WHAT THIS TASK INVOLVES: Leave the pictures behind and reproduce every line of the listing exactly.

INPUT DATA:
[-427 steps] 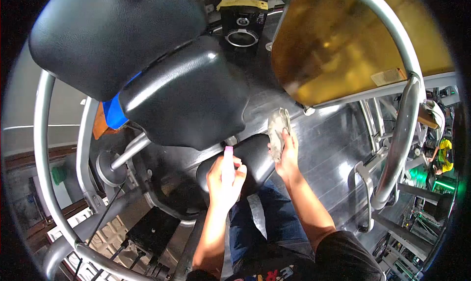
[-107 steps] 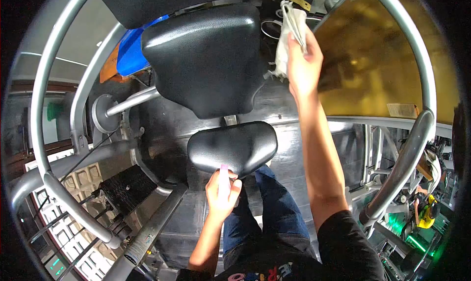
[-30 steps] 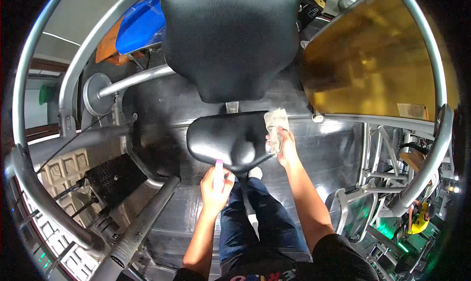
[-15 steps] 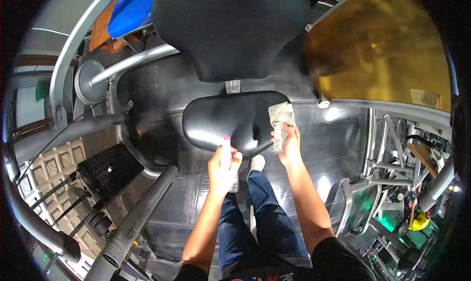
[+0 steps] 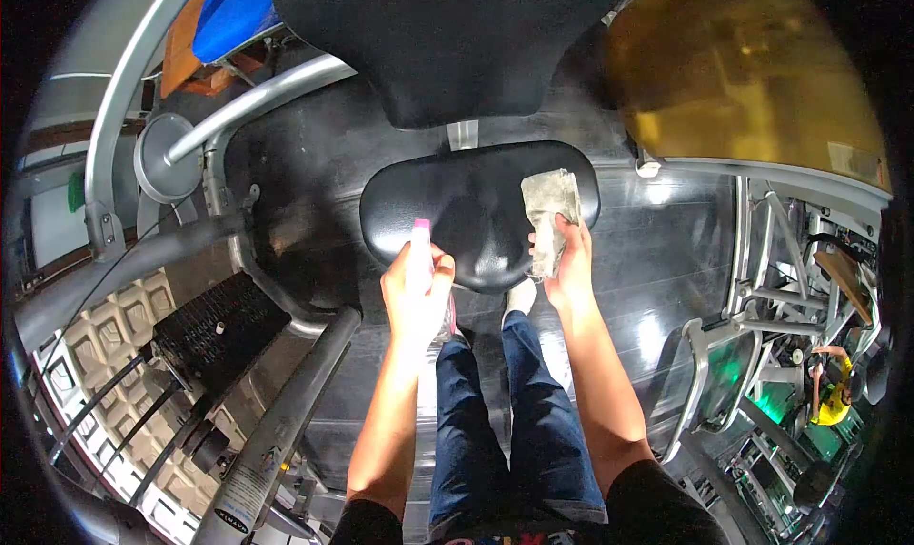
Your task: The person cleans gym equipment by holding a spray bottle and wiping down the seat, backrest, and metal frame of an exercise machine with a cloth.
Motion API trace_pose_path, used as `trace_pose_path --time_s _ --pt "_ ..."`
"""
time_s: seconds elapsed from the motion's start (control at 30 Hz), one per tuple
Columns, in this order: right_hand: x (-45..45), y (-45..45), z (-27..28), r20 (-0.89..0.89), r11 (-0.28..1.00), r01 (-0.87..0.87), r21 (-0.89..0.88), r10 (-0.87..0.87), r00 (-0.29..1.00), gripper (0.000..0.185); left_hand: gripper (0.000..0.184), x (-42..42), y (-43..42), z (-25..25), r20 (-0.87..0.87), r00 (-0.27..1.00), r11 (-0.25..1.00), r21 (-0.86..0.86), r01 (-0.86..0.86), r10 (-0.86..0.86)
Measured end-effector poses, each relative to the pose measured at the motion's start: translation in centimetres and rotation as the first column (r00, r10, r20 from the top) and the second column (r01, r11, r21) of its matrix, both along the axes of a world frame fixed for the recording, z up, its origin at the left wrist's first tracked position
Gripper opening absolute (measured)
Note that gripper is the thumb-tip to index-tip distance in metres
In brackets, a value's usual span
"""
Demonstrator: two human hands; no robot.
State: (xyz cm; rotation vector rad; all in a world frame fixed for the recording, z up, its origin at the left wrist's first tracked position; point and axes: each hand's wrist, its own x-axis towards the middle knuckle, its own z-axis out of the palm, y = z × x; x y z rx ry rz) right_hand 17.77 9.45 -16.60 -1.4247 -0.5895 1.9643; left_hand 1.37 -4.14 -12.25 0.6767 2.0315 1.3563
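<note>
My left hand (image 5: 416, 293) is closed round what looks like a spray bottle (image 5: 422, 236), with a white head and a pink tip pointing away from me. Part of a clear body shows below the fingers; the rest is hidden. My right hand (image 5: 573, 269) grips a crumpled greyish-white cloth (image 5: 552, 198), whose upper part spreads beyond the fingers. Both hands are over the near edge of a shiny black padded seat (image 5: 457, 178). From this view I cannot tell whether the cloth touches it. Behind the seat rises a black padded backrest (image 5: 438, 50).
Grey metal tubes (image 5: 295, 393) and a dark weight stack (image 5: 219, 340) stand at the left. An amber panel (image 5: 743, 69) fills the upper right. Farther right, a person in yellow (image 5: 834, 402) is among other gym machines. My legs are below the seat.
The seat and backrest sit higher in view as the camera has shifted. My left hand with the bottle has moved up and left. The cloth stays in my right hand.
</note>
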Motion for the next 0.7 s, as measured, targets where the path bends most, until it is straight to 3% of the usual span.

SOLUTION BELOW:
[-427 steps] 
[-107 steps] 
[-30 steps] 
[-15 steps] 
[+0 steps] 
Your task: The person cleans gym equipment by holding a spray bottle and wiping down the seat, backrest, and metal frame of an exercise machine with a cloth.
Motion API trace_pose_path, used as `trace_pose_path --time_s _ --pt "_ ..."`
"""
time_s: seconds elapsed from the motion's start (control at 30 Hz), one per tuple
Columns, in this order: right_hand: x (-45..45), y (-45..45), z (-27..28), r20 (-0.89..0.89), r11 (-0.28..1.00), r01 (-0.87..0.87), r21 (-0.89..0.88), r10 (-0.87..0.87), r00 (-0.29..1.00), gripper (0.000..0.185); left_hand: gripper (0.000..0.184), x (-42..42), y (-43..42), z (-25..25), r20 (-0.87..0.87), r00 (-0.27..1.00), r11 (-0.25..1.00), r21 (-0.86..0.86), r01 (-0.86..0.86), r10 (-0.86..0.86)
Measured end-effector poses, each relative to the pose measured at the motion's start: translation in centimetres and rotation as the first column (r00, r10, r20 from the top) and the second column (r01, r11, r21) of its matrix, both along the axes of a world frame fixed for the recording, z up, its origin at the left wrist's first tracked position
Gripper opening absolute (measured)
Note that gripper is the thumb-tip to index-tip distance in metres
In brackets, a value's usual span
"""
Demonstrator: two human hands; no robot.
State: (xyz cm; rotation vector rad; all in a world frame fixed for the recording, z up, its origin at the left wrist's first tracked position; point and axes: each hand's wrist, its own x-axis towards the middle knuckle, its own z-axis out of the palm, y = z × x; x y z rx ry rz) right_hand 17.77 9.45 -16.60 -1.4247 -0.5895 1.9643; left_hand 1.37 -4.14 -12.25 0.6767 2.0315 1.3563
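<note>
My left hand (image 5: 416, 293) is closed round what looks like a spray bottle (image 5: 422, 236), with a white head and a pink tip pointing away from me. Part of a clear body shows below the fingers; the rest is hidden. My right hand (image 5: 573, 269) grips a crumpled greyish-white cloth (image 5: 552, 198), whose upper part spreads beyond the fingers. Both hands are over the near edge of a shiny black padded seat (image 5: 457, 178). From this view I cannot tell whether the cloth touches it. Behind the seat rises a black padded backrest (image 5: 438, 50).
Grey metal tubes (image 5: 295, 393) and a dark weight stack (image 5: 219, 340) stand at the left. An amber panel (image 5: 743, 69) fills the upper right. Farther right, a person in yellow (image 5: 834, 402) is among other gym machines. My legs are below the seat.
The seat and backrest sit higher in view as the camera has shifted. My left hand with the bottle has moved up and left. The cloth stays in my right hand.
</note>
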Motion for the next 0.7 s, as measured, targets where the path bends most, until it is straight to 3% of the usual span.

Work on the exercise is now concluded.